Tuesday, January 19, 2016
The Orlando Eye is a giant Ferris wheel in Orlando, Florida. It carried its first passenger on April 29, 2015 and is one of the newest attractions in Orlando and the largest observation wheel on the East Coast. Special Event planners from around the country had gathered at the Orlando Convention Center. Stacey Paul Barabe organized an event in which planners would go on the Eye and brainstorm ideas on how to improve their industry. About ten people could fit in each capsule and a moderator asked questions to generate feedback and ideas.
In the digital age, it seems that people feel that all ides are in the public domain. One organizer told the horror story of pitching an idea that the client rejected and then they produced the concept on their own. He learned about this theft when they asked him to pitch ideas for another event several years later. The packet he was given had photos of past events and he saw all his creative ideas had been used without consent or payment. The moderator was from England and there the industry is standardized. She was shocked at how little thought is put into public safety at events in the United States. She suggested that architects have a standard where they are paid up front for their time and that Event Planners should do the same. The issues are very much like the problems faced by illustrators today. People love creativity, the just don't want to pay for it.
We went perhaps a quarter of the way up, when the wheel stopped, and then went in reverse. We guessed that an Event planner in another capsule must have gotten claustrophobic and had to get off.

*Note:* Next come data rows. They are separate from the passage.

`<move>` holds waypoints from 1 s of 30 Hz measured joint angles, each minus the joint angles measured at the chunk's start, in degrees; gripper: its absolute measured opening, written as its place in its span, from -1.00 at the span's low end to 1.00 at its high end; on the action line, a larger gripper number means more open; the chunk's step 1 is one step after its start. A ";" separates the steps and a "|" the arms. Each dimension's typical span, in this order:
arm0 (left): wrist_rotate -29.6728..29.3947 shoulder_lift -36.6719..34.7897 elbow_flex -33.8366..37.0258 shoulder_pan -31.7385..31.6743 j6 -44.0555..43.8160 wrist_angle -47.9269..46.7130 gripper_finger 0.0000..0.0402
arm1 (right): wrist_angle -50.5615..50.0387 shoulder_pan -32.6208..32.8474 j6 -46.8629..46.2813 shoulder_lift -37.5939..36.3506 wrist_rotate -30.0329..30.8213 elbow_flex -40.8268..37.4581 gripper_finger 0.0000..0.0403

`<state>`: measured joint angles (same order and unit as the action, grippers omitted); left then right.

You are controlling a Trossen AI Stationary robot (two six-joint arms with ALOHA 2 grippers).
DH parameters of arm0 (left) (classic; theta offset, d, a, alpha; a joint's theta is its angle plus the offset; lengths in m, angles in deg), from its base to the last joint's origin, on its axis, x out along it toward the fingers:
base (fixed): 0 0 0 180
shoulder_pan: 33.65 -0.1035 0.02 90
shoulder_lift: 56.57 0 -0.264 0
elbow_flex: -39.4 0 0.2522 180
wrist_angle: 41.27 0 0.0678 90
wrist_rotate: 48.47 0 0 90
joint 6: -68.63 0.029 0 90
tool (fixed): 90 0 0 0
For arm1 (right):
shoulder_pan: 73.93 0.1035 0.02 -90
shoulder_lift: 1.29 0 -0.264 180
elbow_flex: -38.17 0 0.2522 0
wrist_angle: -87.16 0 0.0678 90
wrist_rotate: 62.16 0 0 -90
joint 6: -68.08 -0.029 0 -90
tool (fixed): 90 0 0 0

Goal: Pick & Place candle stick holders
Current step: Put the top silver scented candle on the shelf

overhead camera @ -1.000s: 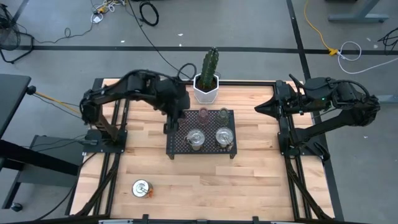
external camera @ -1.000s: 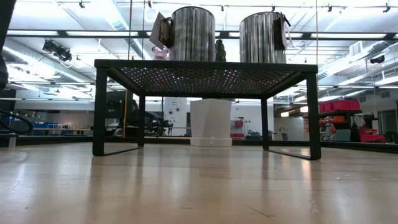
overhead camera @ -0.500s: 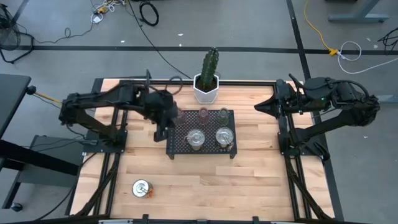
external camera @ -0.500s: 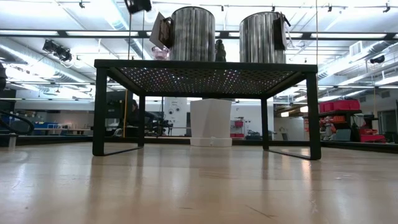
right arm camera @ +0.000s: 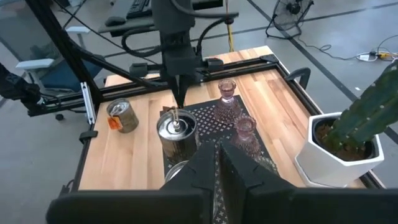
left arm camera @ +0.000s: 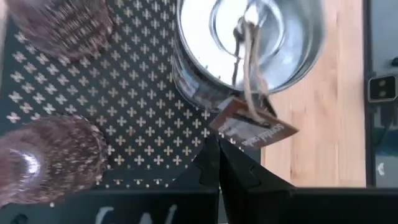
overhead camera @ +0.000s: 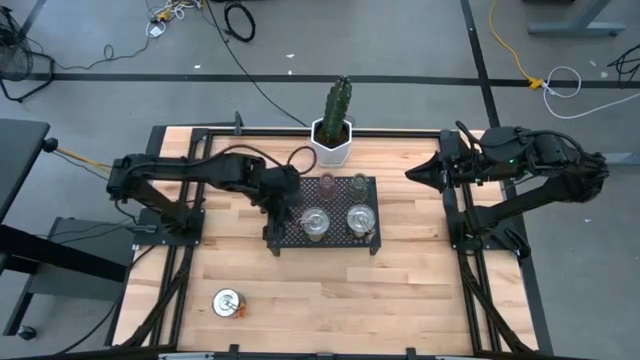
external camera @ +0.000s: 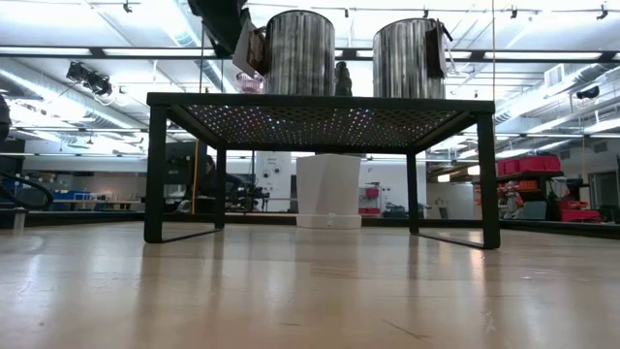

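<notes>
A black mesh tray (overhead camera: 335, 202) stands on legs at the table's middle. On it stand two silver candle stick holders (overhead camera: 315, 222) (overhead camera: 360, 218) on the near side and tinted glass cups (overhead camera: 327, 184) (overhead camera: 358, 183) along the far side. Another silver holder (overhead camera: 229, 302) stands on the wood near the front left. My left gripper (overhead camera: 280, 205) is shut and points steeply down over the tray's left end, beside the left silver holder (left arm camera: 249, 43) and its paper tag (left arm camera: 252, 127). My right gripper (overhead camera: 412, 175) hangs shut above the table's right edge. My left gripper (left arm camera: 217, 155) has its shut fingertips right at the left silver holder's paper tag (left arm camera: 236, 124), coming from above and the table's left. I cannot tell whether they touch it. My right gripper touches nothing.
A white hexagonal pot with a cactus (overhead camera: 332, 140) stands just behind the tray at the far edge. Bare wood lies in front of the tray and to either side of it. Black frame rails (overhead camera: 185, 270) run along the table's left and right edges.
My left gripper has come down from high over the tray's left end toward the left silver holder. It has entered the low view from above beside that holder's tag, and stays shut. The holders and cups have not moved.
</notes>
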<state>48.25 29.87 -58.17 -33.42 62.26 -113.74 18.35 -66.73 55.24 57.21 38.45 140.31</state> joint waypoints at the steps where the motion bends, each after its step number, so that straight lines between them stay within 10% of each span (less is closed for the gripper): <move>1: 0.02 0.66 0.00 0.00 0.00 -0.28 -1.00 | -0.02 0.02 0.00 0.08 0.00 0.00 -0.89; 30: 0.50 3.73 0.00 0.59 -0.95 10.12 -1.00 | 0.00 0.02 -0.17 1.10 -0.07 0.00 -0.89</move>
<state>48.74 33.61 -58.17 -32.83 61.31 -103.61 18.35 -66.71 55.06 58.31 38.39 140.31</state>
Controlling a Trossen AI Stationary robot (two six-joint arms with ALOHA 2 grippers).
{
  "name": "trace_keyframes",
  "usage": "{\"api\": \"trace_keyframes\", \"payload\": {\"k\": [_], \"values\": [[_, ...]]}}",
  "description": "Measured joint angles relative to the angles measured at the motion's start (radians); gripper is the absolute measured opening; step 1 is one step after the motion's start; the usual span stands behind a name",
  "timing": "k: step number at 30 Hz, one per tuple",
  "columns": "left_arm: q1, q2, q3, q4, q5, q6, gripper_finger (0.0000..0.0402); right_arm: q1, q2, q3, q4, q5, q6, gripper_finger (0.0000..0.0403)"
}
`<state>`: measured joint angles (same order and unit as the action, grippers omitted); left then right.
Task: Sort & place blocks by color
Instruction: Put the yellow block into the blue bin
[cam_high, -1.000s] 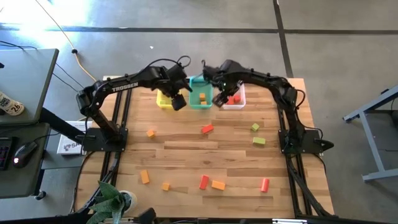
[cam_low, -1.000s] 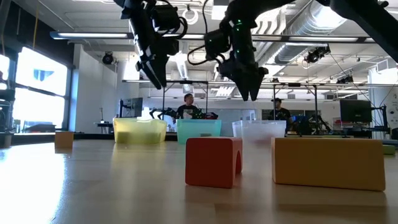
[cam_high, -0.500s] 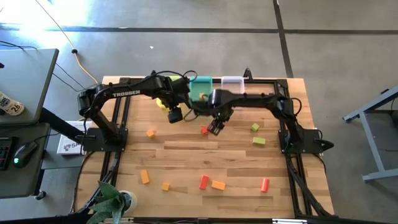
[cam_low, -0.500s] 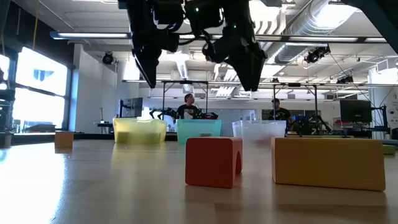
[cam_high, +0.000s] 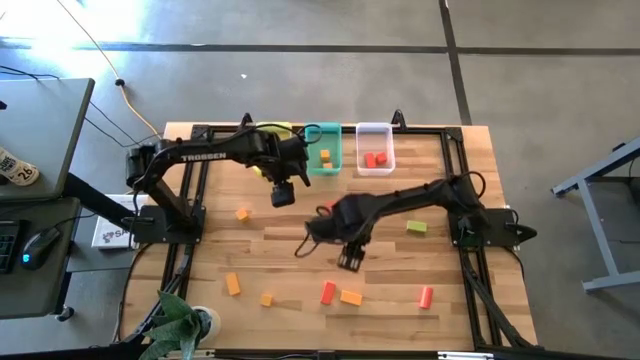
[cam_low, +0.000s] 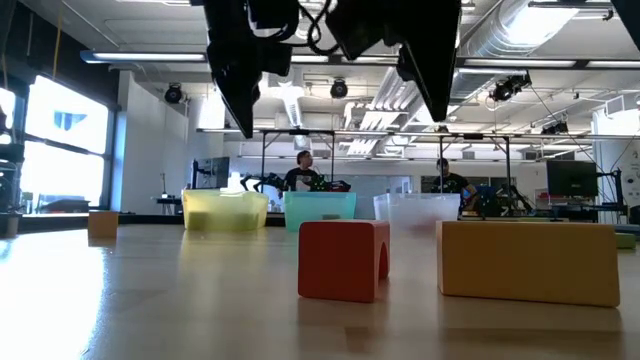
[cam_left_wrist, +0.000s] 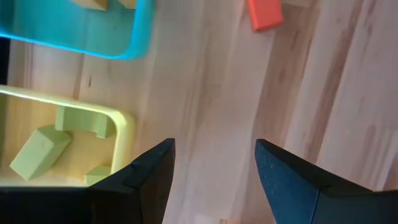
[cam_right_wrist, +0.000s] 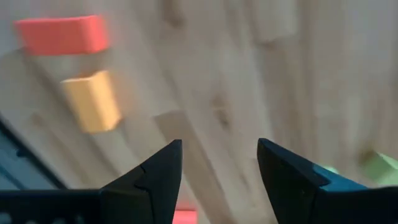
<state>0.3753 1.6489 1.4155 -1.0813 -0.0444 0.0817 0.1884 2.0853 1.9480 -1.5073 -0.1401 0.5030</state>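
Right claw (cam_high: 349, 259) open, empty, above table (cam_high: 300, 250) centre near red block (cam_high: 327, 292) and orange block (cam_high: 351, 297). Left claw (cam_high: 282, 194) open, empty, beside yellow bin (cam_left_wrist: 121, 134).

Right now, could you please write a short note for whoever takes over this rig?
Left claw: open, empty, in front of the yellow bin.
Right claw: open, empty, mid-table, above the loose red block and orange block.
Done: green pieces in the yellow bin, orange in the teal bin, red in the clear bin.
Left: three more orange blocks on the left side, a green block and red block on the right.
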Motion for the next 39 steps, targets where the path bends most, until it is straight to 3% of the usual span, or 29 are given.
{"api": "trace_keyframes", "payload": {"k": [9, 15, 23, 39], "values": [[-0.041, 0.000, 0.000, 0.000, 0.000, -0.053, 0.0209, 0.139, 0.000, 0.000, 0.182, -0.030, 0.016, 0.0195], [-0.049, 0.000, 0.000, 0.000, 0.000, -0.083, 0.0209, 0.245, 0.000, 0.000, 0.293, 0.044, 0.037, 0.0195], [-0.049, 0.000, 0.000, -0.004, 0.000, -0.148, 0.0209, 0.337, 0.007, 0.000, 0.324, 0.157, 0.133, 0.0195], [-0.049, 0.000, 0.000, -0.023, -0.023, -0.157, 0.0209, 0.397, 0.181, -0.001, 0.336, 0.216, 0.305, 0.0195]]}}
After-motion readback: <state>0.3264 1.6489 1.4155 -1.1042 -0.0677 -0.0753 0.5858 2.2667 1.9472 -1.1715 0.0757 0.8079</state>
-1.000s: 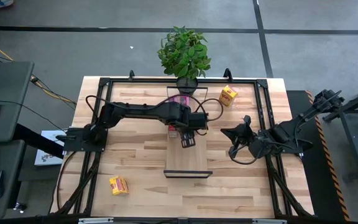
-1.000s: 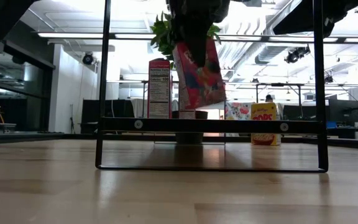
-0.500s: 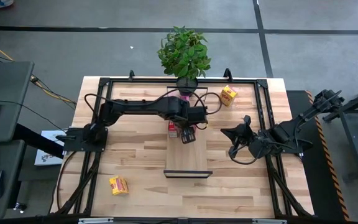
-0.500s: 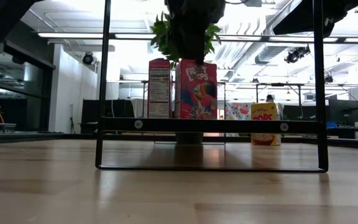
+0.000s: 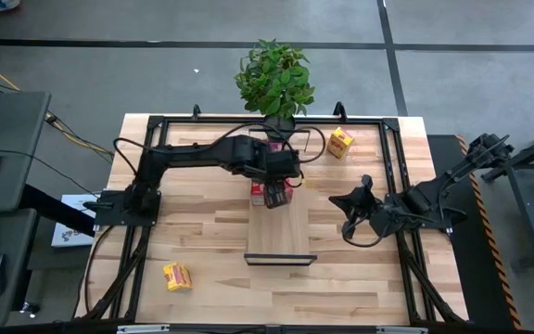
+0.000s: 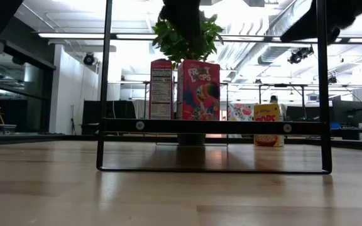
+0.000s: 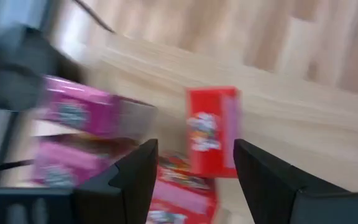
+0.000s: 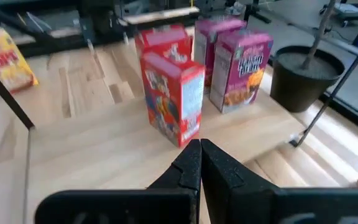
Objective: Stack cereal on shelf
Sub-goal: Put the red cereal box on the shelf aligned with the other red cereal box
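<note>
Two red cereal boxes (image 8: 173, 106) and two pink ones (image 8: 241, 65) stand upright on their bottom ends at the far end of the light-wood shelf (image 5: 281, 232). In the low view the front red box (image 6: 198, 90) stands on the shelf beside a box turned side-on (image 6: 161, 89). My left gripper (image 7: 194, 149) hangs open above the red boxes (image 5: 272, 193), touching none of them. My right gripper (image 8: 199, 149) is shut and waits to the right of the shelf (image 5: 346, 199). One yellow box (image 5: 341, 142) sits at the table's far right, another (image 5: 177, 276) at its near left.
A potted plant (image 5: 274, 79) stands at the table's far edge just behind the shelf. A black metal frame (image 5: 156, 121) runs around the tabletop. The shelf's near half (image 5: 281, 246) is bare wood.
My left gripper held a red box tilted over the shelf, set it upright on the board beside the other boxes and let go. It has since risen and drawn back toward the far edge. The box stands on its own.
</note>
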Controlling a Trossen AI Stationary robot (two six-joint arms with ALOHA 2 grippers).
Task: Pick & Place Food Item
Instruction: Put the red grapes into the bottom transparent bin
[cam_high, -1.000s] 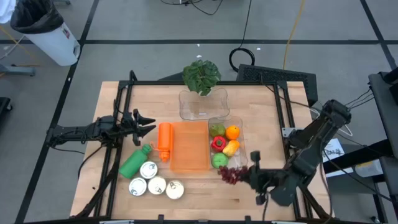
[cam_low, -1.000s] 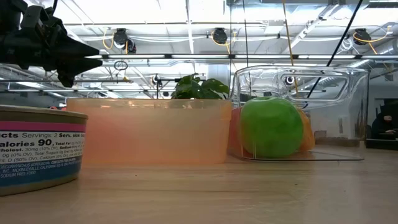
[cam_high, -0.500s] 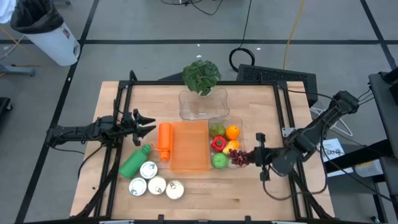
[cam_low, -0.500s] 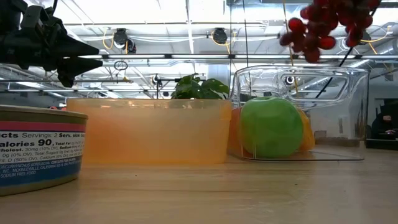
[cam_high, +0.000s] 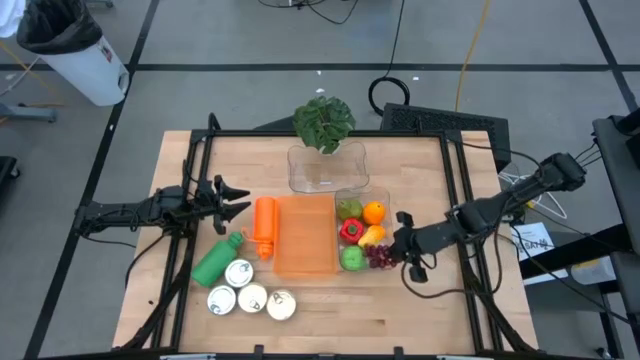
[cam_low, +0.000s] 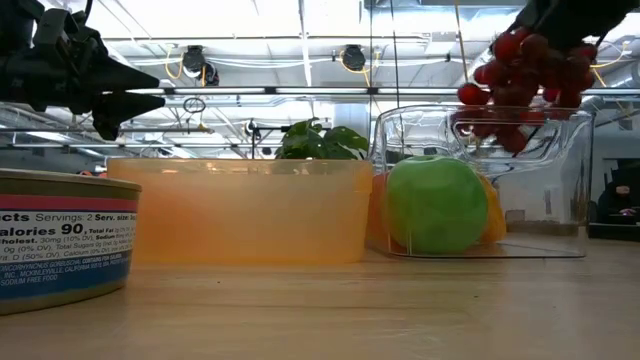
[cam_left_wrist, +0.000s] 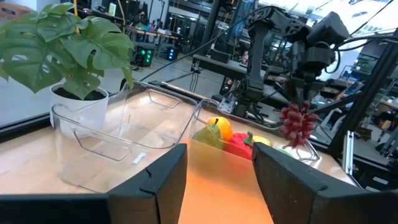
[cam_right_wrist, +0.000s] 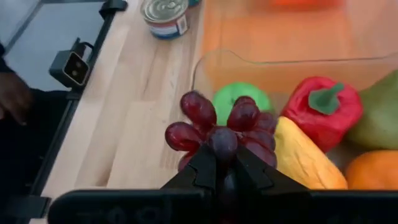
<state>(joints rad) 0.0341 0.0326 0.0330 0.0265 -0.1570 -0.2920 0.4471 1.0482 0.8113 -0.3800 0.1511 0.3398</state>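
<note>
- Your clear bin (cam_high: 384, 200) holds an apple (cam_high: 352, 258), pepper (cam_high: 350, 230) and orange (cam_high: 374, 212).
- Your right gripper (cam_high: 398, 247) is clenched on the grapes (cam_high: 379, 256), hanging above the bin's near corner.
- Your left gripper (cam_high: 240, 201) waits released beside the orange bottle (cam_high: 264, 226).

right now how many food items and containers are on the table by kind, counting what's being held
Cans: 3
Bottles: 2, one green, one orange
Bins: 3, orange bin, clear fruit bin, empty clear bin
Fruit and veg in the fruit bin: 5
Grapes, held by the right end effector above that bin: 1
Potted plant: 1
Total: 15
</note>
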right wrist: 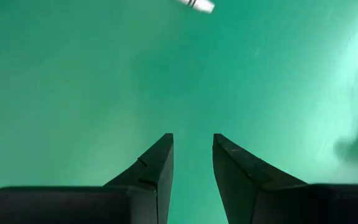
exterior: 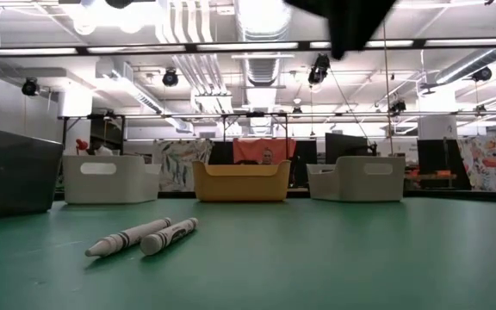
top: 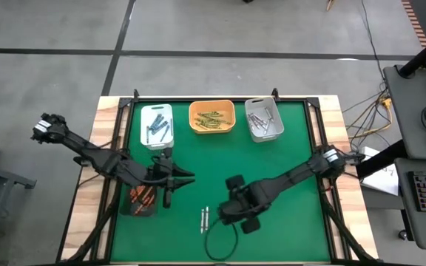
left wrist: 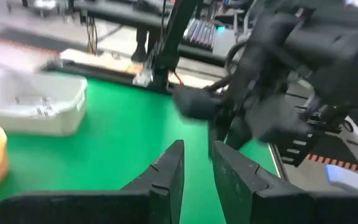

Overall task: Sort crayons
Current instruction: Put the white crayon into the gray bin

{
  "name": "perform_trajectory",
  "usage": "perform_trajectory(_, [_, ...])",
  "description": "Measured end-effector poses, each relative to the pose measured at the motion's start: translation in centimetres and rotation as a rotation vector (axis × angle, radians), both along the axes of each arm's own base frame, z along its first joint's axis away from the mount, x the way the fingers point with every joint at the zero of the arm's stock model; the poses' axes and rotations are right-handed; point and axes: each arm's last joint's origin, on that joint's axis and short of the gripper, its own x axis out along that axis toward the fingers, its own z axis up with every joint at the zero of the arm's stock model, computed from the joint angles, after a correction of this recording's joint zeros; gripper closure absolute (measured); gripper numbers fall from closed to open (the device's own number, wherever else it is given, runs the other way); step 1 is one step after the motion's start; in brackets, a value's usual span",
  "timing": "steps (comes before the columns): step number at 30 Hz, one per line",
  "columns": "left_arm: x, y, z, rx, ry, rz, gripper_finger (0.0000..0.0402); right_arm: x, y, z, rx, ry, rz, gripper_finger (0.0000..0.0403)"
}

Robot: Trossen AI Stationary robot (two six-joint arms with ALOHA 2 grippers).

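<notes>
1. The right gripper (right wrist: 192, 155) is hovering over bare green mat with its two dark fingers standing a narrow gap apart and nothing between them; in the high view it is sitting just beside the two loose grey-white crayons (top: 204, 219), on the side away from the left arm.

2. The left gripper (left wrist: 196, 167) is waiting just beside the dark tray of red-orange crayons (top: 143, 196), its fingers likewise slightly parted and holding nothing.

3. The pair of grey-white crayons is lying side by side and touching, well apart from the grey-white tray (top: 264, 118) at the far edge that appears to be their destination.

4. Judged from this, the step in hand is picking one of the pair. It would go best with the right gripper's fingers spread wider, squared across a single stick and lowered at its middle, so the neighbour is not dragged along or pinched with it.

5. Only a crayon tip (right wrist: 194, 4) is showing in the right wrist view, cut off at the frame edge.

6. The low view is showing no gripper, only a dark arm part at the top edge; the orange tray (exterior: 240, 179) hides its contents there.

7. The left wrist view is blurred.
</notes>
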Motion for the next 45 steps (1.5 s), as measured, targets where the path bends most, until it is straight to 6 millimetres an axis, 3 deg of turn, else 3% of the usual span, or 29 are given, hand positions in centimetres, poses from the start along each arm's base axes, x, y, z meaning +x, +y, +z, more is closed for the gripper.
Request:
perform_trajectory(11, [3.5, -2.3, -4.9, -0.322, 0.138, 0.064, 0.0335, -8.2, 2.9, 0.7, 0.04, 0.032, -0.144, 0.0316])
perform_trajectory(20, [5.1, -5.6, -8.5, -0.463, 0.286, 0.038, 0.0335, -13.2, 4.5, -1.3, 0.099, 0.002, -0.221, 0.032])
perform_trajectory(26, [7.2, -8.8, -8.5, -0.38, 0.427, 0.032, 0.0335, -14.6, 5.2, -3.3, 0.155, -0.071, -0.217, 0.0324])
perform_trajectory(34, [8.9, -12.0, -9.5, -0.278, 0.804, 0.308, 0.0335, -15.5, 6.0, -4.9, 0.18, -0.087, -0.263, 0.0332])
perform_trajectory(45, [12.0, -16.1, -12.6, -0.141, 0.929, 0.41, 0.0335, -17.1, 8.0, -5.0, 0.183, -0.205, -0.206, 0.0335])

When we were 400 feet up, the meeting was put on hold, so everyone could enjoy the view and take pictures. The Orlando skyline was visible to the North East along with a new roller coaster that looks like the Saint Lewis Arch. Epcot was visible to the South West because of that big sphere but the castle was hard to see. I was told that on a clear day you can see all the way to the space coast. The eye does a full rotation in 20 minutes. That meant that I had to rush the sketch. When you get off, the wheel is still spinning, and you step onto an arched ramp back to the platform. You exit of course through a gift shop. Outside the eye, two women in long flowing blue gowns were balanced on long poles. It was another great sketch opportunity but I needed to get to the Tin Roof to get to work creating back up sketches for the lunch meeting.